**EXERCISE DESCRIPTION:** If a line in the data holds the string "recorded", list it.

◆ ◆ ◆ ◆ ◆

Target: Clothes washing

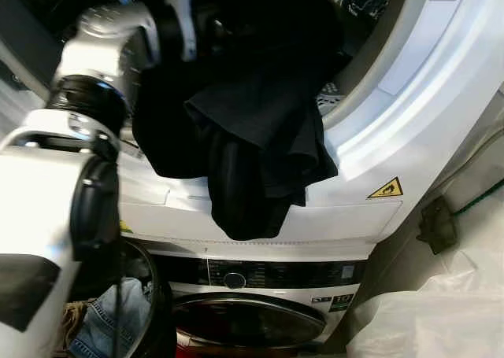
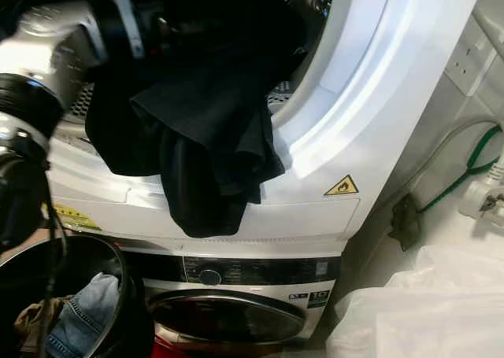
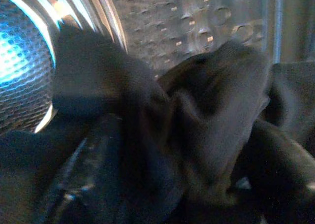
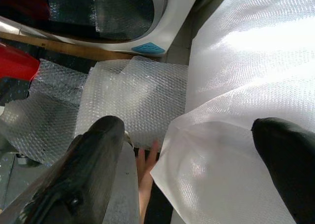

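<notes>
Left gripper (image 1: 177, 16) is up at the mouth of the upper drum (image 3: 197, 22), buried in a black garment (image 1: 252, 130); can't tell finger state or whether it has a grip. Garment hangs over the drum opening's lower rim, down the white front panel (image 1: 346, 216) of the top machine. Right gripper (image 4: 197, 150) hangs low over bubble wrap (image 4: 128, 101), fingers spread wide, holding nothing. Lower washer door (image 1: 252, 319) below; basket (image 2: 79, 311) with denim at bottom left.
</notes>
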Motion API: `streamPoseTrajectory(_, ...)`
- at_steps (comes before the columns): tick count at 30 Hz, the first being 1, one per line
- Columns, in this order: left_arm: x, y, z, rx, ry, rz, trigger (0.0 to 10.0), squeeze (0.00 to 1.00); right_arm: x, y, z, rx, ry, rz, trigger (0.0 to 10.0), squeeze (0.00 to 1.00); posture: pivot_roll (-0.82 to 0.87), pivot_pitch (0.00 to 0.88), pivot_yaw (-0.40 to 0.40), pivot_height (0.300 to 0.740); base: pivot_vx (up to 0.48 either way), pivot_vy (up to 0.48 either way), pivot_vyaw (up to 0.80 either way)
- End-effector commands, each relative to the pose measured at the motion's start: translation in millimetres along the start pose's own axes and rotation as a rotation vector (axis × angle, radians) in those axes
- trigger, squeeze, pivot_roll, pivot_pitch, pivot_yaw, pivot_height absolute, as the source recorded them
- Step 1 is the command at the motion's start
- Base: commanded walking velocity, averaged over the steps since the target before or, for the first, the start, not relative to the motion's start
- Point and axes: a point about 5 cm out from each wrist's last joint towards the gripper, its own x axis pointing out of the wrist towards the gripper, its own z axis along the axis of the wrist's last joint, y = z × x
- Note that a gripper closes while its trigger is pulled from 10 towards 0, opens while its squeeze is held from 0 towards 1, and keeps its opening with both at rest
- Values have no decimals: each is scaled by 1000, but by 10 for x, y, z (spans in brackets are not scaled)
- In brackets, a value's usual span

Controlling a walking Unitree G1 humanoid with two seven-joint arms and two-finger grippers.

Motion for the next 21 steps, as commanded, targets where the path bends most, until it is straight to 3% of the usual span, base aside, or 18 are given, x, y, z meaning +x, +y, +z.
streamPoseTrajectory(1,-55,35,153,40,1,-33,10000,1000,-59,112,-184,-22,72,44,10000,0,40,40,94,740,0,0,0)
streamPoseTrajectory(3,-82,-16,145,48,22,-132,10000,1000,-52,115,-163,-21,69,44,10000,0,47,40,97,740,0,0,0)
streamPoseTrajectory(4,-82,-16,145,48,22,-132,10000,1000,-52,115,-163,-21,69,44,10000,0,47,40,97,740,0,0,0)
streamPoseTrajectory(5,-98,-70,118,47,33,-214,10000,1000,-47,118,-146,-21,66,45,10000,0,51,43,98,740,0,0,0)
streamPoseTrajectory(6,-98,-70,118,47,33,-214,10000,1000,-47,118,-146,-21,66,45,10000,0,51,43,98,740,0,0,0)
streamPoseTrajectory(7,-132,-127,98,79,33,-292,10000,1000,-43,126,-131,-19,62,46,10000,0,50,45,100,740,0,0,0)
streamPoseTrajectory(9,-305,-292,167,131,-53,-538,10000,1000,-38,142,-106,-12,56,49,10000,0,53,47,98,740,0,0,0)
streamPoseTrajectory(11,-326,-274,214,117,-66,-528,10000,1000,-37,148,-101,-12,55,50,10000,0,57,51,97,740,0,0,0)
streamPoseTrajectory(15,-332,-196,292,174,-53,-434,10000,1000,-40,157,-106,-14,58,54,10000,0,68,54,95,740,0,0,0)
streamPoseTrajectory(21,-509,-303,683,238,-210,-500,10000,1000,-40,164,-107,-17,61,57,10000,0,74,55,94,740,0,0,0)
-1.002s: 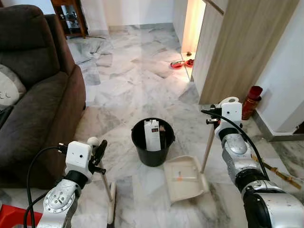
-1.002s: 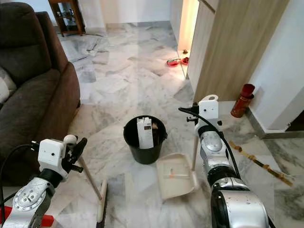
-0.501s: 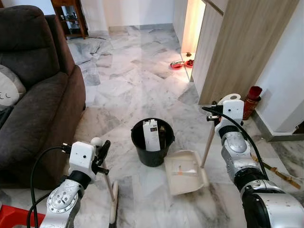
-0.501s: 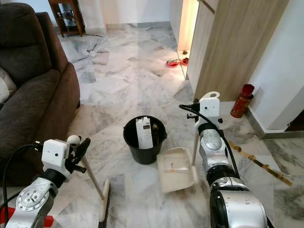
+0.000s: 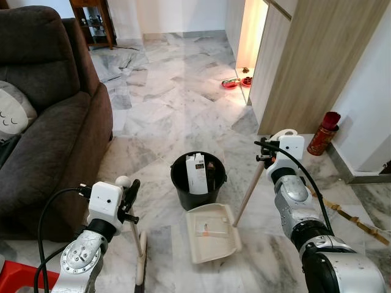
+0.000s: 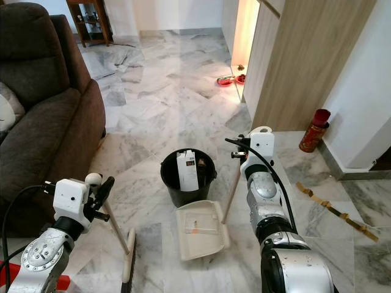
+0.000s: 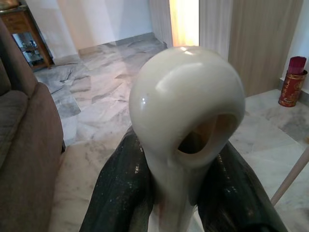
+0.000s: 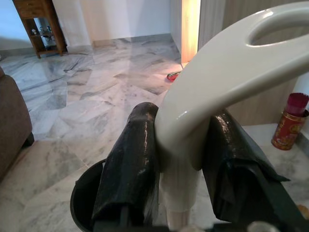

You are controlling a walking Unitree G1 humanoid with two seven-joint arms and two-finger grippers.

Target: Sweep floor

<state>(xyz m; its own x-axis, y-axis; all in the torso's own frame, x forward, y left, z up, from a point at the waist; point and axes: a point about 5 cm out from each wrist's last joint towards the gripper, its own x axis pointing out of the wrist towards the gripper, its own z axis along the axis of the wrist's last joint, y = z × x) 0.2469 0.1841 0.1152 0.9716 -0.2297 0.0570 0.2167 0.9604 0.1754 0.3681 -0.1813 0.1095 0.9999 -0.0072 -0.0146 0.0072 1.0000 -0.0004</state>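
Left gripper (image 7: 176, 193) clamps the broom handle (image 5: 135, 235), right gripper (image 8: 181, 169) clamps the dustpan handle (image 5: 247, 194); the dustpan (image 5: 211, 232) lies at the black bucket's (image 5: 197, 189) 6 o'clock, its carton's (image 5: 196, 173) print unreadable.

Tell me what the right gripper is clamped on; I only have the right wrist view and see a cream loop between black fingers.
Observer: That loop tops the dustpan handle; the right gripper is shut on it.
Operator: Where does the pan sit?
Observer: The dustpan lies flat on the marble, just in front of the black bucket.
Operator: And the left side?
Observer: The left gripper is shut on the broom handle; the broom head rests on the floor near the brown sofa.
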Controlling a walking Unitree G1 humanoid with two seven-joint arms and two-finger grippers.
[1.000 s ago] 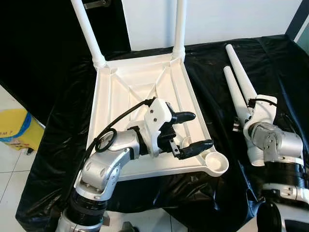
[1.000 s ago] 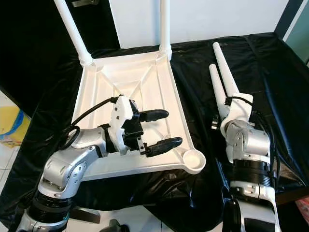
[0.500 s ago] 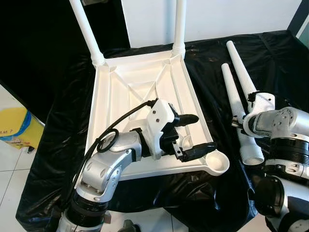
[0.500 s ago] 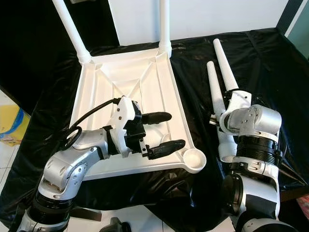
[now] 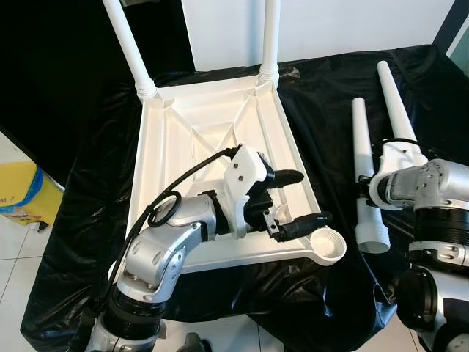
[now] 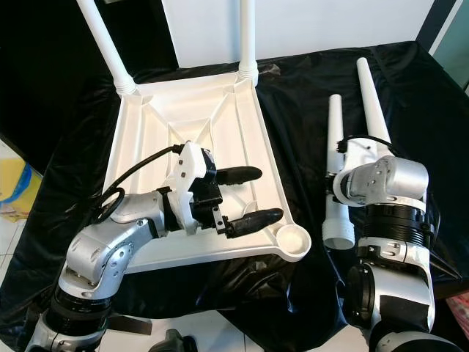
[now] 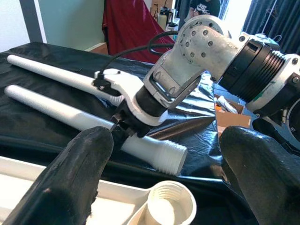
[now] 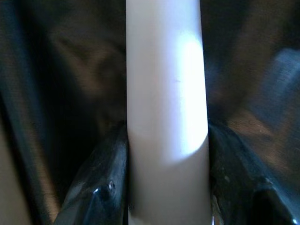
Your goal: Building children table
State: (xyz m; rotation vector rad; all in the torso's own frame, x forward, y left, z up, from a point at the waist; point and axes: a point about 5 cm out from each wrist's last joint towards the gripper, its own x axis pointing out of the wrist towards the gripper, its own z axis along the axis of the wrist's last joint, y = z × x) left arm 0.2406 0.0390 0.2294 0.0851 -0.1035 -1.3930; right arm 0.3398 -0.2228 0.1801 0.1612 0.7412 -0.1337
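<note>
The white table top (image 5: 146, 191) lies upside down on the black cloth, with two white legs (image 5: 124, 44) (image 5: 270, 37) standing in its far corners. My left gripper (image 5: 311, 196) is open just above the top's near right part, close to the empty threaded corner socket (image 5: 327, 248). To the right, my right gripper (image 8: 167, 178) is shut on a loose white leg (image 5: 363, 169), black fingers (image 8: 101, 183) on both sides of it. Its threaded end (image 7: 171, 157) points toward the near edge. A second loose leg (image 5: 392, 95) lies beside it, farther back.
Black cloth (image 5: 330, 110) covers the whole work surface and drapes over its edges. A yellow object (image 5: 18, 205) sits on the tiled floor at the left. A white wall stands behind. A cardboard box (image 7: 229, 110) shows beyond the right arm.
My right gripper has turned the held leg so that its far end has swung to the right. The loose leg beside it has shifted right too. The left gripper has hardly moved.
</note>
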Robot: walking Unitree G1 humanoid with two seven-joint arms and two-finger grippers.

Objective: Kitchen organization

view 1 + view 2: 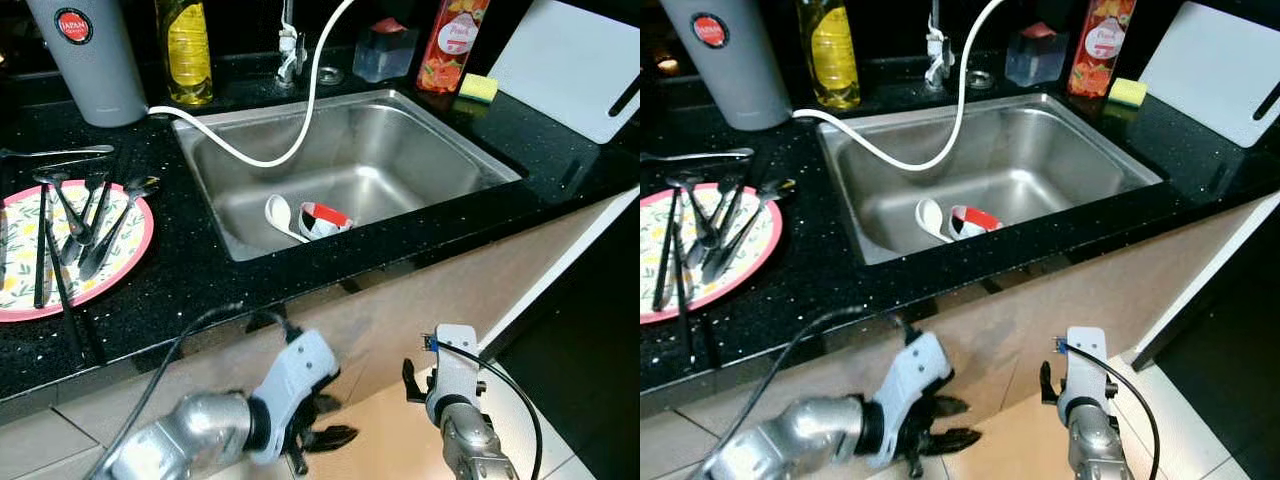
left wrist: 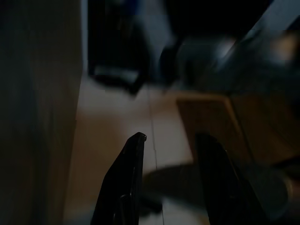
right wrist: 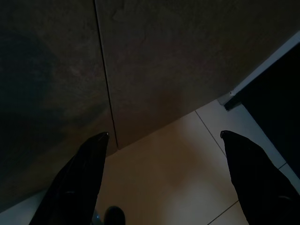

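Note:
A stainless sink (image 1: 400, 120) is set into the black counter (image 1: 200, 290). In its basin lie a white spoon (image 1: 280, 215) and a small red and white bowl (image 1: 325, 220). On the counter to the left, a pink-rimmed patterned plate (image 1: 135, 255) carries several dark utensils (image 1: 85, 230). Both arms hang low in front of the cabinet, below the counter edge. My left gripper (image 1: 330, 420) is open and holds nothing. My right gripper (image 3: 164, 133) is open too, its fingers wide apart over the floor tiles and cabinet door.
A white hose (image 1: 300, 120) loops from the tap into the sink. Behind it stand a grey tumbler (image 1: 90, 60), an oil bottle (image 1: 187, 50), a clear container (image 1: 385, 50), a juice carton (image 1: 452, 40) and a yellow sponge (image 1: 479, 87). A white cutting board (image 1: 570, 65) leans at right.

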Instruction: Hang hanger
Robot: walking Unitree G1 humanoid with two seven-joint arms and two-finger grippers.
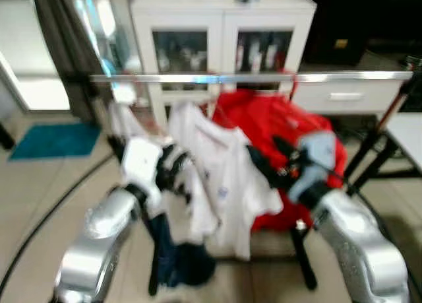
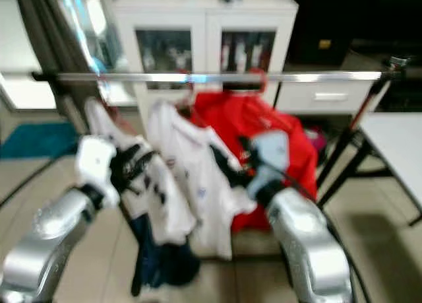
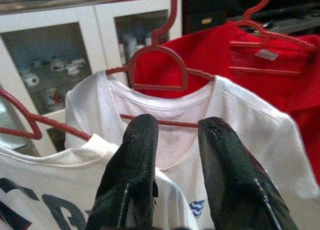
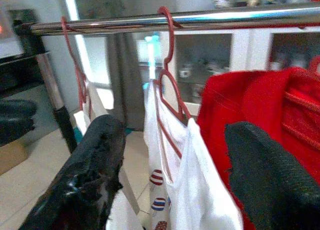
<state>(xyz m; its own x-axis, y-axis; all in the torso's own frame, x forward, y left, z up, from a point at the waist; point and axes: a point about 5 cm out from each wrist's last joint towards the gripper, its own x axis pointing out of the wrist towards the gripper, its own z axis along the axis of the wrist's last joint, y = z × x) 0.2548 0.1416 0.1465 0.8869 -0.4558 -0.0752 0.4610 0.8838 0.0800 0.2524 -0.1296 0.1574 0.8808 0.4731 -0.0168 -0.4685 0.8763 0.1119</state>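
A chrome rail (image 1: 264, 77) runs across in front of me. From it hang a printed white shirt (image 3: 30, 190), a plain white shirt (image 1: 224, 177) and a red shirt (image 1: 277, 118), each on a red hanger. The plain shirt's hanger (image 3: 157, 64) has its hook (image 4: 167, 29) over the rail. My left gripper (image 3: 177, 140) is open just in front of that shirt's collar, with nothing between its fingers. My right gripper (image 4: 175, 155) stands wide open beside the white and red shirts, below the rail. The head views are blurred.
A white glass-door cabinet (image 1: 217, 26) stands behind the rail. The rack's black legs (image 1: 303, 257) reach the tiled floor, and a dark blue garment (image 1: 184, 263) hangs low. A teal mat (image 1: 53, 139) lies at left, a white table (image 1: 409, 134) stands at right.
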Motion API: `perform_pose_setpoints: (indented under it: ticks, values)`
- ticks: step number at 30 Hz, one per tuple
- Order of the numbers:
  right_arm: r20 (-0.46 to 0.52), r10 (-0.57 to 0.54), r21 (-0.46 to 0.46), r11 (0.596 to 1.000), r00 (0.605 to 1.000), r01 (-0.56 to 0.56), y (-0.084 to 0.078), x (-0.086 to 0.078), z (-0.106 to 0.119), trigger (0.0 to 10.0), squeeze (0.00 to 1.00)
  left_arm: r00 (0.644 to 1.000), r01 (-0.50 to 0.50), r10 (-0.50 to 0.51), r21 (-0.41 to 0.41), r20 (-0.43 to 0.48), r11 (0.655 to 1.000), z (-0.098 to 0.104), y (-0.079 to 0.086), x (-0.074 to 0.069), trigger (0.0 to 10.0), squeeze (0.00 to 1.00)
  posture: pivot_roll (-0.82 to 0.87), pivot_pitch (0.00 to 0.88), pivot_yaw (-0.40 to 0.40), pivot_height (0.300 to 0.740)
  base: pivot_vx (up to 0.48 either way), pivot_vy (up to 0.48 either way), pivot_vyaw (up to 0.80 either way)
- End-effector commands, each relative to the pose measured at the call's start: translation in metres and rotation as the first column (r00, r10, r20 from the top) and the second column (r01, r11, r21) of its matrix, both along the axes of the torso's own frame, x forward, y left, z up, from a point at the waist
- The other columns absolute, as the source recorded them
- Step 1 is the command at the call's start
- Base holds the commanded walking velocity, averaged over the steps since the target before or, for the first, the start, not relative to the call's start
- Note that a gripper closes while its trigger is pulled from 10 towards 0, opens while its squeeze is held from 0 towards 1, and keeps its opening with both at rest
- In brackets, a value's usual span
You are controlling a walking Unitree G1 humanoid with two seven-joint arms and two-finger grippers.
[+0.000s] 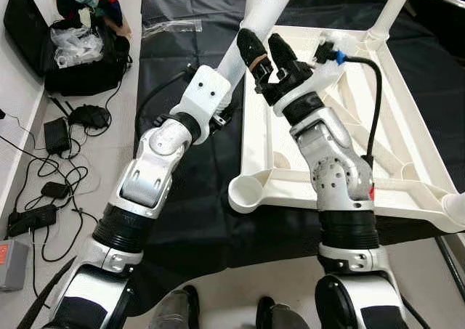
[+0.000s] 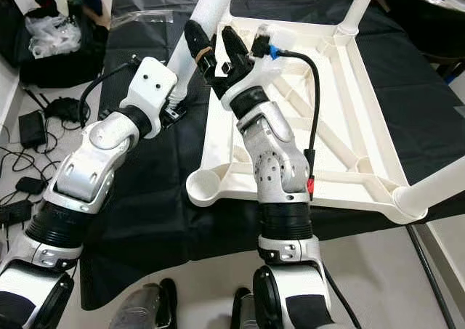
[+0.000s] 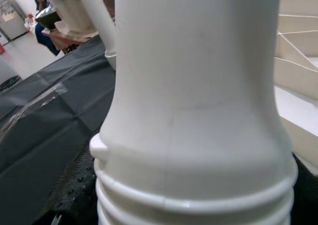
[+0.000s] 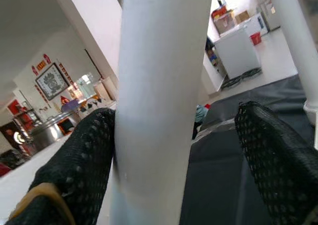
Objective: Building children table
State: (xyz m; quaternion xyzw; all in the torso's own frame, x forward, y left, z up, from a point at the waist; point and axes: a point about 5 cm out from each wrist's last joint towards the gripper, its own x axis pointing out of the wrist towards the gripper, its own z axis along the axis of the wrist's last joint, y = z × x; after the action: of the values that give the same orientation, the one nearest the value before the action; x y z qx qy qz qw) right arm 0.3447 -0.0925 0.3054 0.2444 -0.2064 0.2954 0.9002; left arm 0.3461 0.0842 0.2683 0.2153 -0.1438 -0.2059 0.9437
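Observation:
A white children's table top (image 1: 407, 198) lies upside down on a black sheet (image 1: 189, 220). A loose white table leg (image 1: 265, 9) slants up over its left edge. My left gripper (image 1: 218, 100), mostly hidden behind its white wrist mount, is shut on the leg's threaded lower end (image 3: 194, 200). My right gripper (image 1: 267, 53) is open around the leg higher up. In the right wrist view one finger (image 4: 84, 155) touches the leg (image 4: 159, 86) and the other finger (image 4: 278, 155) stands apart. The near-left corner socket (image 1: 247, 192) holds no leg.
Other legs stand in the far-right corner (image 1: 392, 9) and the near-right corner (image 2: 436, 187). On the floor to the left are a black bag of clothes (image 1: 80, 46) and loose cables with chargers (image 1: 58, 162). Clear plastic wrap (image 1: 171, 27) lies on the sheet.

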Motion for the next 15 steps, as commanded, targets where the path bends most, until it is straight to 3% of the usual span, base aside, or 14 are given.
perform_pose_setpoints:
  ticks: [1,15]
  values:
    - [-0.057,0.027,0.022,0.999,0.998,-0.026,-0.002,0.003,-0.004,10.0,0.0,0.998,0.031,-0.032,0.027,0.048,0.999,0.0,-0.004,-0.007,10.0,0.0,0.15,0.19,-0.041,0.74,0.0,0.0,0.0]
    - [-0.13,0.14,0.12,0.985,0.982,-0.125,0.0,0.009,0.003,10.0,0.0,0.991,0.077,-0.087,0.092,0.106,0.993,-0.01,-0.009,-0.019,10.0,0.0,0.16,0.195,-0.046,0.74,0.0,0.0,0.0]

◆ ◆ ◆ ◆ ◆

**THE COMPLETED TASK:**
- trigger, squeeze, pivot_roll, pivot_pitch, pivot_yaw, pivot_height absolute, as the source recorded them
- The other columns absolute, as the source recorded them

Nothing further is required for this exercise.